[Entries supplied — start]

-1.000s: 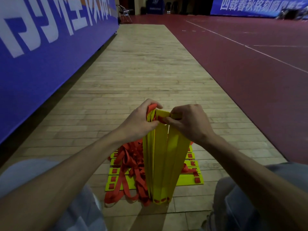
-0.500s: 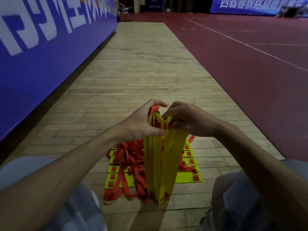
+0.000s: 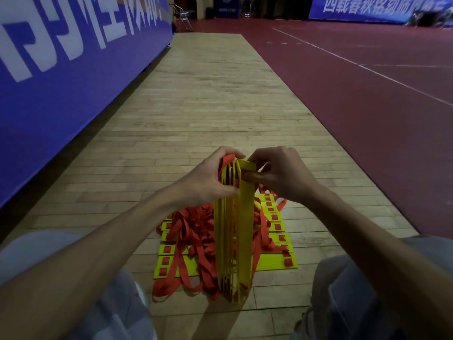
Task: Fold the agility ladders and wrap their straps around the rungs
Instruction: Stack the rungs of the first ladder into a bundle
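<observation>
Rungs (image 3: 232,229), thin yellow plastic strips, stand on end in a tight bundle on the wooden floor (image 3: 208,94), between the person's knees (image 3: 367,290), seen from the head camera. The left hand (image 3: 208,177) grips the top of the bundle, thumb on the near side and fingers curled over the far side. The right hand (image 3: 282,175) pinches the top end of the rightmost rung, which stands slightly apart from the others. Red straps (image 3: 193,231) spill from the bundle's left side in loose loops onto the floor. A flat ladder (image 3: 277,262) lies fanned out under and behind the bundle.

The rungs look light, and stiff enough to stand upright. They are probably smooth enough to slide on one another, so squeezing across the whole stack near one end should hold them best. The straps look like soft, limp webbing that tangles easily. A single free length, pulled taut, would be the place to take hold for wrapping.

The left fingertips are hidden behind the bundle, and both hands cover where the straps meet the rung tops. No free strap end can be made out in the tangle. Whether the flat ladder is joined to the held bundle cannot be told. The light is dim, and the bundle's foot sits in shadow.
</observation>
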`<state>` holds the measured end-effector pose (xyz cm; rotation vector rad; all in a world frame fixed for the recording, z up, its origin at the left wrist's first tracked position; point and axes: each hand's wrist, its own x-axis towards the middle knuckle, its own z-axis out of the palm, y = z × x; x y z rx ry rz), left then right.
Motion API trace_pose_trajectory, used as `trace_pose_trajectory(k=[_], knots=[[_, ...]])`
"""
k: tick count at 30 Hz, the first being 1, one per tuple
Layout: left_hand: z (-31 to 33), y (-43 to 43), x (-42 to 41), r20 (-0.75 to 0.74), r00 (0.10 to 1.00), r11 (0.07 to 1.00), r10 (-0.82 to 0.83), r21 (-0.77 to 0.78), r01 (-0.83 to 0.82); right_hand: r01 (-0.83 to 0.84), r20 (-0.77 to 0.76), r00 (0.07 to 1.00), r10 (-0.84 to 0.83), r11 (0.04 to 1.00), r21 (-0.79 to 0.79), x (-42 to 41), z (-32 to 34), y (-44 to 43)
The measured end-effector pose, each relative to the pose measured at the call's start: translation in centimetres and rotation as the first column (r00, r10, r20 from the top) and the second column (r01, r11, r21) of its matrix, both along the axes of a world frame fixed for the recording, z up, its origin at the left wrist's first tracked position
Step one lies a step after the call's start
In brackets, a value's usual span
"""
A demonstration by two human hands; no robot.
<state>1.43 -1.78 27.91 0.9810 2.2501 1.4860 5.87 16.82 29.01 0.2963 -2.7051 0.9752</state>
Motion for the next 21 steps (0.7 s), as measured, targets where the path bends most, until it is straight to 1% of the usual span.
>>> trace_pose_trajectory(k=[2,4,6,8,10,14,17,21], knots=[[-0.1,0.1,0.2,0.014,1.000,1.000,-0.018,0.018,0.018,0.003,-0.046,0.999,-0.003,1.000,0.010,-0.1,-0.4,-0.6],[-0.1,0.2,0.2,0.022,1.000,1.000,-0.013,0.027,0.012,-0.001,-0.047,0.999,0.001,1.000,-0.001,-0.2,-0.5,-0.8],[0.0,0.1,0.2,0.014,1.000,1.000,0.012,0.018,-0.012,-0.035,0.004,0.999,0.035,0.999,0.006,-0.2,-0.2,-0.5],[0.0,0.0,0.1,-0.012,0.999,0.999,0.041,0.001,-0.041,-0.122,0.095,0.988,0.118,0.992,0.034,0.0,0.3,-0.1],[0.1,0.0,0.2,-0.030,0.998,0.999,0.053,0.001,-0.053,-0.189,0.171,0.968,0.183,0.982,0.015,0.2,0.5,0.1],[0.1,0.2,0.3,-0.052,0.998,0.999,0.035,-0.001,-0.035,-0.156,0.221,0.962,0.161,0.987,-0.038,0.5,0.1,0.0],[-0.1,0.4,0.3,-0.041,0.999,0.999,0.029,0.014,-0.029,-0.158,0.273,0.946,0.174,0.984,-0.078,0.4,-0.2,-0.3],[-0.4,0.4,0.2,-0.012,0.997,0.996,0.079,0.038,-0.078,-0.118,0.357,0.927,0.118,0.993,-0.023,0.4,-0.6,-0.3]])
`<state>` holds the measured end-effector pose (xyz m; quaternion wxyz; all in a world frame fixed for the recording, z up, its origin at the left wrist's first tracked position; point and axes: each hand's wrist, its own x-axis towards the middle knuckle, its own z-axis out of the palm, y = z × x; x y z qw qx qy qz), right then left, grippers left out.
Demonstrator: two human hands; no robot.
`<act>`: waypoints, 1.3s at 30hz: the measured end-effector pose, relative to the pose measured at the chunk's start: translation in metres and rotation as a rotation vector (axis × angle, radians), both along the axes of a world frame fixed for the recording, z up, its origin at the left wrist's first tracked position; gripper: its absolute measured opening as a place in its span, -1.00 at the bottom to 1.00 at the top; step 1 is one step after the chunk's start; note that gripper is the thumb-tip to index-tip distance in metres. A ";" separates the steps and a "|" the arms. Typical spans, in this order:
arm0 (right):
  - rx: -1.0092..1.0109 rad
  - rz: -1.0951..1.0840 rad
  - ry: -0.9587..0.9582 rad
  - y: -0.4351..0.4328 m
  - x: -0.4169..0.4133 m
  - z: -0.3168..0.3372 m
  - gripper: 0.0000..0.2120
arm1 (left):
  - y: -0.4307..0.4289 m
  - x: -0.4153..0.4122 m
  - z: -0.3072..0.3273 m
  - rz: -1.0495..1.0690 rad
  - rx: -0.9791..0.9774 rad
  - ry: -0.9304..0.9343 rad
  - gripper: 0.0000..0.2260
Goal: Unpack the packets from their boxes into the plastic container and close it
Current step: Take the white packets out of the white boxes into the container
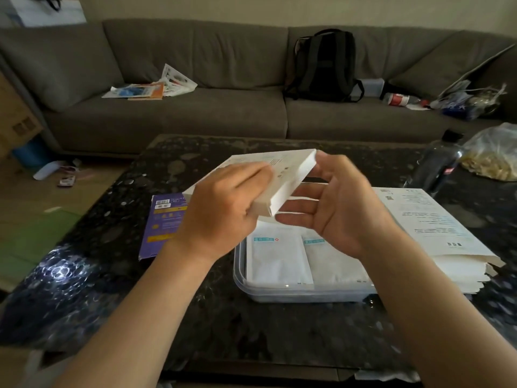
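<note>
My left hand (223,208) grips a flat white box (288,177) and holds it tilted above the table. My right hand (333,208) is beside the box's right edge, fingers straight and spread, thumb near the top corner; it curls round nothing. Below both hands sits a clear plastic container (279,295) without a lid, with two white packets (277,261) lying side by side inside. A white opened box with printed text (436,236) lies right of the container. A purple box (165,222) lies flat to the left.
The dark speckled table (251,331) carries a dark plastic bottle (439,163) and a clear bag of yellowish food (492,155) at the back right. Behind it stands a grey sofa (195,107) with a black backpack (324,65), papers and litter.
</note>
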<state>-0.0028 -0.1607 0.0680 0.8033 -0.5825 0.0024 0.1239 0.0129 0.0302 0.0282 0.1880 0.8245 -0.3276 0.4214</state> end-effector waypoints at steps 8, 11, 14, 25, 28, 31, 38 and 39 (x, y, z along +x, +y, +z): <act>-0.138 -0.053 -0.024 -0.012 0.012 -0.019 -0.76 | -0.007 0.000 -0.014 -0.011 0.211 0.207 -0.38; -0.311 -0.015 -0.067 -0.024 0.016 -0.022 -0.78 | -0.004 -0.003 -0.013 0.062 0.347 0.431 -0.05; -0.407 0.103 -0.090 -0.033 0.017 -0.025 -0.74 | -0.001 -0.002 -0.011 0.190 0.452 0.623 0.21; -1.059 -0.089 -0.343 0.003 0.020 -0.043 -0.24 | -0.008 -0.007 -0.014 0.356 0.440 0.457 0.23; -1.016 -0.117 -0.335 0.002 0.023 -0.049 -0.27 | -0.009 -0.008 -0.013 0.376 0.450 0.453 0.22; -0.941 -0.115 -0.301 -0.001 0.026 -0.047 -0.39 | -0.008 -0.008 -0.013 0.383 0.448 0.462 0.22; -1.120 -0.297 -0.407 0.005 0.020 -0.051 -0.37 | -0.013 -0.010 -0.012 0.443 0.456 0.481 0.20; -1.184 -0.353 -0.477 0.008 0.017 -0.053 -0.43 | -0.014 -0.010 -0.011 0.460 0.455 0.485 0.20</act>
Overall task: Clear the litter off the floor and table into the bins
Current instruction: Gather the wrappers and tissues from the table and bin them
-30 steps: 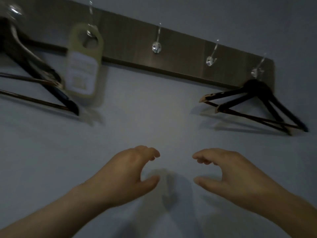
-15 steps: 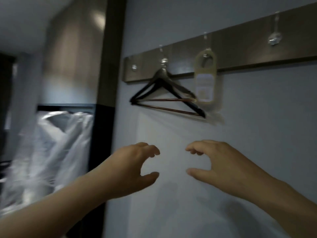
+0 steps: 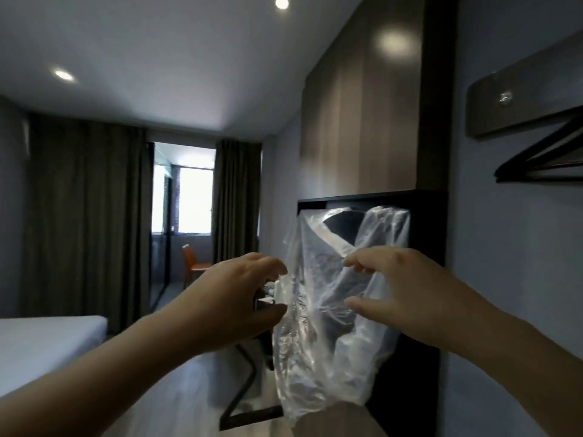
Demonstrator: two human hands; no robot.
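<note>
Left hand [image 3: 243, 298] and right hand [image 3: 400, 288] are both raised mid-frame, facing each other. On each, the fingers [image 3: 359, 260] are loosely curled with the thumb spread away, a C-shape gripping nothing visible.

A clear plastic bag [image 3: 315, 357] hangs crumpled in a black niche [image 3: 426, 216] on the right wall, draped over something dark. The right hand sits in front of the bag's upper middle and the left hand is just beside its left edge. Can't tell if either hand touches the plastic.

A black hanger [image 3: 542, 159] hangs under a wooden hook rail [image 3: 520, 105] at far right. A black metal stand [image 3: 246, 373] is on the floor [image 3: 176, 389] below the left hand. A white bed [image 3: 47, 342] is at lower left. Dark curtains [image 3: 85, 216], a bright window [image 3: 195, 203] and an orange chair [image 3: 192, 263] are at the far end of the room.
</note>
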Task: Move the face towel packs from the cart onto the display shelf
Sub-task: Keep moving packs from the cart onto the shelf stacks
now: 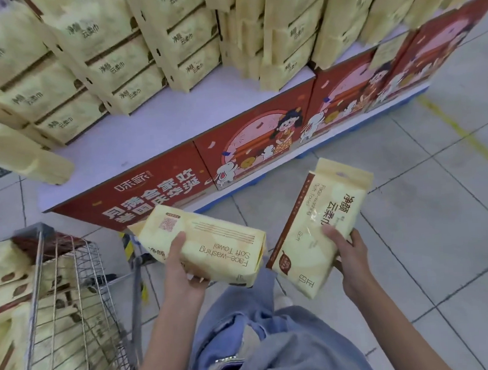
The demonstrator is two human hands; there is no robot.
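Note:
My left hand (182, 268) grips a pale yellow face towel pack (212, 243), held flat with its long side across the view. My right hand (347, 260) grips a second face towel pack (315, 223), held upright and tilted. Both packs hang above the tiled floor, in front of the low display shelf (150, 138). The wire cart (76, 306) stands at the lower left and holds several more packs (4, 271). On the shelf, stacks of the same packs (112, 61) fill the back rows.
The shelf's front carries a red cartoon banner (235, 151). One pack (23, 154) lies tilted at the shelf's left end. A bare white strip of shelf top runs along the front edge. Grey tiled floor (422, 203) spreads to the right, with a yellow line on it.

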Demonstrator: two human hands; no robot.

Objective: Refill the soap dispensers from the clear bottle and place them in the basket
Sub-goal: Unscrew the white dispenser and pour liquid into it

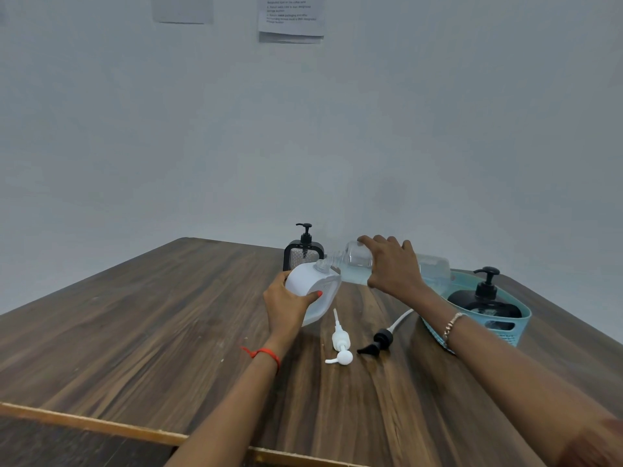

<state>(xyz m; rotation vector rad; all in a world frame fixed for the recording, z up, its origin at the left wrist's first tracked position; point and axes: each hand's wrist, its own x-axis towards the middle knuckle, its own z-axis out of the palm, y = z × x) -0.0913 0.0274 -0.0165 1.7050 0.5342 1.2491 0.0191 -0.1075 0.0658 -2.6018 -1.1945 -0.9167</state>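
Observation:
My left hand [286,306] grips a white soap dispenser [313,288] with its pump off, tilted on the table. My right hand [392,264] holds the clear bottle [354,261] on its side, its neck at the white dispenser's opening; pale blue liquid shows inside. A white pump [340,342] and a black pump [379,342] lie loose on the table in front. A black-framed dispenser [303,252] stands behind with its pump on. A black dispenser [485,303] sits inside the light blue basket [519,326] at the right.
The wooden table [168,332] runs to a grey wall close behind. Its near edge has a light wooden strip [91,424]. Papers [291,18] hang high on the wall.

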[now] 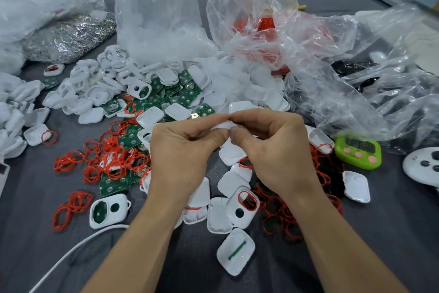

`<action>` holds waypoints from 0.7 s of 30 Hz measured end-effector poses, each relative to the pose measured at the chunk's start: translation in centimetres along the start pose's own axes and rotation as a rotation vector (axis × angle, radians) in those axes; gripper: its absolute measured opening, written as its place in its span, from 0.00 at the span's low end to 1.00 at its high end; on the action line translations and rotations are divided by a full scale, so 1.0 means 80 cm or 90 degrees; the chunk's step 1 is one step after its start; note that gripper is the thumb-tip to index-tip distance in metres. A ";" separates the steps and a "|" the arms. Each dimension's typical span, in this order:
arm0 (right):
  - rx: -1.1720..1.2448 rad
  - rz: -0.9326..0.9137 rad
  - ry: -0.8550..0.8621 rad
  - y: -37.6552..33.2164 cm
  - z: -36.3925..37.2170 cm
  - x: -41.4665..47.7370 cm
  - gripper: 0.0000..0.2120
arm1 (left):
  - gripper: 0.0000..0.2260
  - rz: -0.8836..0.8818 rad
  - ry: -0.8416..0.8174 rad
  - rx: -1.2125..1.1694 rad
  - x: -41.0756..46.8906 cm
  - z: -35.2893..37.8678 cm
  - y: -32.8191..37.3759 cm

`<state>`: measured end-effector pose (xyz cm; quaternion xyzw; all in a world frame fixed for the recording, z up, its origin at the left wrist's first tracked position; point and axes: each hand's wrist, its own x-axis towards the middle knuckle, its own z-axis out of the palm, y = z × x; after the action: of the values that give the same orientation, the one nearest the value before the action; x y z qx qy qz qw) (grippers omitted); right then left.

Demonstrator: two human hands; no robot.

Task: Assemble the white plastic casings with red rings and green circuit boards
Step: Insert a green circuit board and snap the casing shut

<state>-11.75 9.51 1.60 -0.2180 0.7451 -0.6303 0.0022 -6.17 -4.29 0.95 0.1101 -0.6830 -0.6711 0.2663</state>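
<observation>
Both hands, left (180, 147) & right (268, 143), pinch white casing (222, 125).

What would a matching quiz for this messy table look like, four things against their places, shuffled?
Things:
1 green timer
2 silver pile
3 casing with green strip
4 casing being assembled

Places:
A far left
B pinched in the fingers of left hand and right hand
C right of both hands
D nearest, between the forearms

Pairs: 1-C, 2-A, 3-D, 4-B.
</observation>
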 end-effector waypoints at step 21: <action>0.231 0.162 0.039 0.000 0.012 0.005 0.09 | 0.13 -0.094 0.028 -0.072 0.002 0.001 0.007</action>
<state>-11.86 8.50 1.52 -0.0989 0.6406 -0.7551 0.0984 -6.23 -4.28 1.50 0.1592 -0.6282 -0.7238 0.2368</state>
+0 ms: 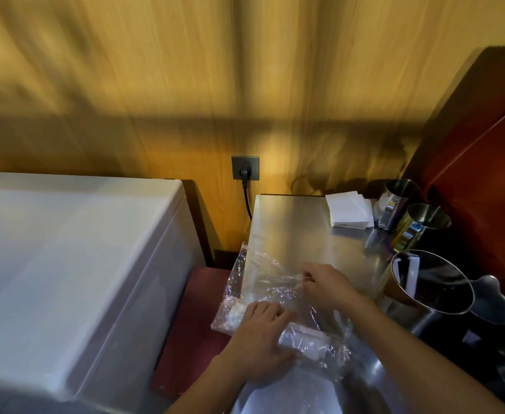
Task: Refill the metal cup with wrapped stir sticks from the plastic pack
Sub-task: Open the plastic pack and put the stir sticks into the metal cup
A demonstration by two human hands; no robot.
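Stir sticks (pixel 303 334) in white wrappers lie inside the clear plastic pack (pixel 263 282), which is spread flat on the steel desk (pixel 299 222). Our left hand (pixel 260 333) presses down on the near end of the pack, fingers flat over the bundle. Just beyond it, our right hand (pixel 324 283) pinches a fold of the film between thumb and fingertips, apparently working the pack open. To the right of the right hand stands the large metal cup (pixel 424 289), with only a couple of white wrapped pieces leaning inside. We judge the refill barely begun: the pack seems not yet opened, no sticks are out, and the whole transfer into the cup is left to do.
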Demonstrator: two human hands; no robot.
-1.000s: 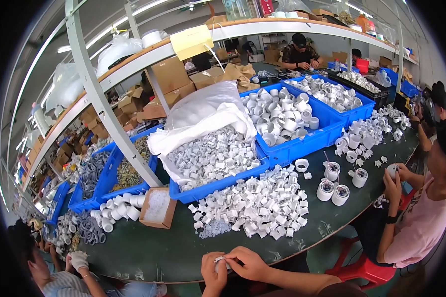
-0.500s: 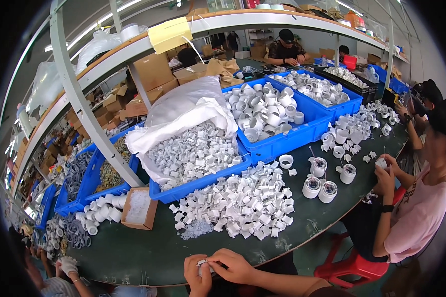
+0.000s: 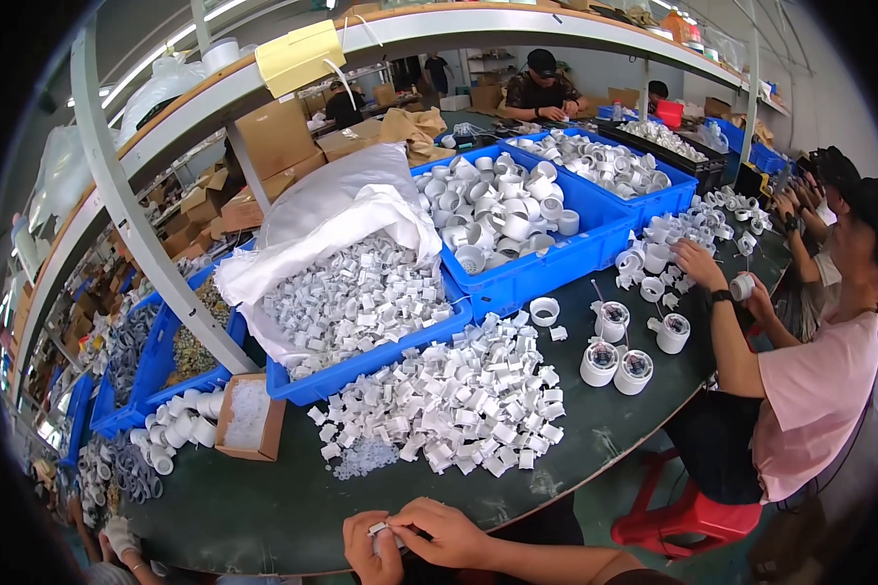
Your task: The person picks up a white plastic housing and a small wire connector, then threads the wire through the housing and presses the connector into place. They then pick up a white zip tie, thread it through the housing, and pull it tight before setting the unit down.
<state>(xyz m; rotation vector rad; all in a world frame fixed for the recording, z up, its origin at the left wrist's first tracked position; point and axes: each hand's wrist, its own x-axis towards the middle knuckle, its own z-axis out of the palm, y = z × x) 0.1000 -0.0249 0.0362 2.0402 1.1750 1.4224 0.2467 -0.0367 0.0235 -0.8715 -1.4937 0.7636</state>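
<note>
Head view: lower centre, the person's left hand [image 3: 369,552] grips a white part [image 3: 378,528], the right hand [image 3: 439,534] pinching it; a pile [image 3: 449,400] lies mid-frame, below a blue bin [image 3: 307,391].

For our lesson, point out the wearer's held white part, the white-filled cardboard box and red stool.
White part [image 3: 378,528], head view: visible edge.
White-filled cardboard box [image 3: 273,427], head view: right wall.
Red stool [image 3: 702,517], head view: seat.

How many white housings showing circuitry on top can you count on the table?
4: the back housing, the right housing, the front-left housing and the front-right housing, all right of the white pile. Others may be hidden.
</note>
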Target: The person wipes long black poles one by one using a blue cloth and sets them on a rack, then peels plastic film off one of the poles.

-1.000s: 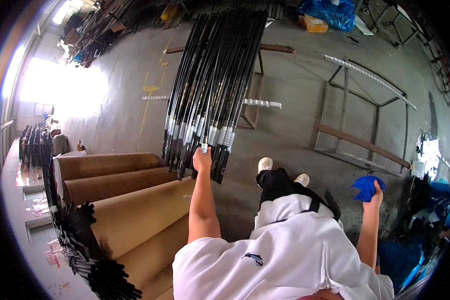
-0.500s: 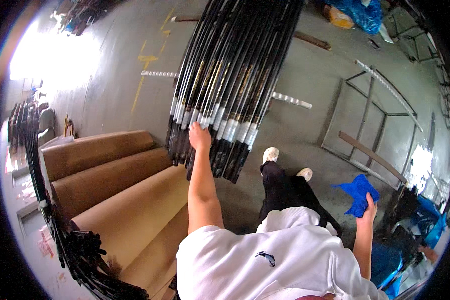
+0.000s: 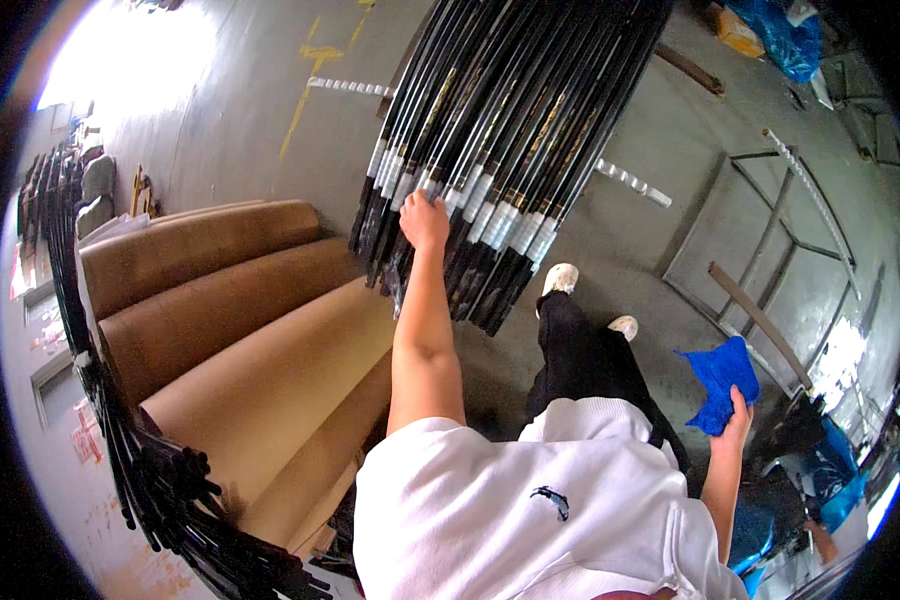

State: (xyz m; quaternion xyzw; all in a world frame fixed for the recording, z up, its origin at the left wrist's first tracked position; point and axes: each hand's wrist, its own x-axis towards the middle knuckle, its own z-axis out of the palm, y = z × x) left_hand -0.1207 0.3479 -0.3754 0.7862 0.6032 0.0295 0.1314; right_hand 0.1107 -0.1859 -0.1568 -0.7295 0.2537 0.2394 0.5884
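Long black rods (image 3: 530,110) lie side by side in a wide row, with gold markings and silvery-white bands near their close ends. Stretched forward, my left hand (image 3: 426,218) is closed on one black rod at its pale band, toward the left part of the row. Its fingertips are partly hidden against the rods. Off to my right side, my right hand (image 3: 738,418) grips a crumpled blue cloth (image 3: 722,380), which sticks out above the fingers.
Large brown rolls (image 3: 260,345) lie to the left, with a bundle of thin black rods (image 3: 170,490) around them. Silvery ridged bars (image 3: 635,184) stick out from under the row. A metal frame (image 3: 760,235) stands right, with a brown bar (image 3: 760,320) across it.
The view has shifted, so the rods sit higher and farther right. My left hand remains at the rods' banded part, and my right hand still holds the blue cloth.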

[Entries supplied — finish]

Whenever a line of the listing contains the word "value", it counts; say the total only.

Answer section:
2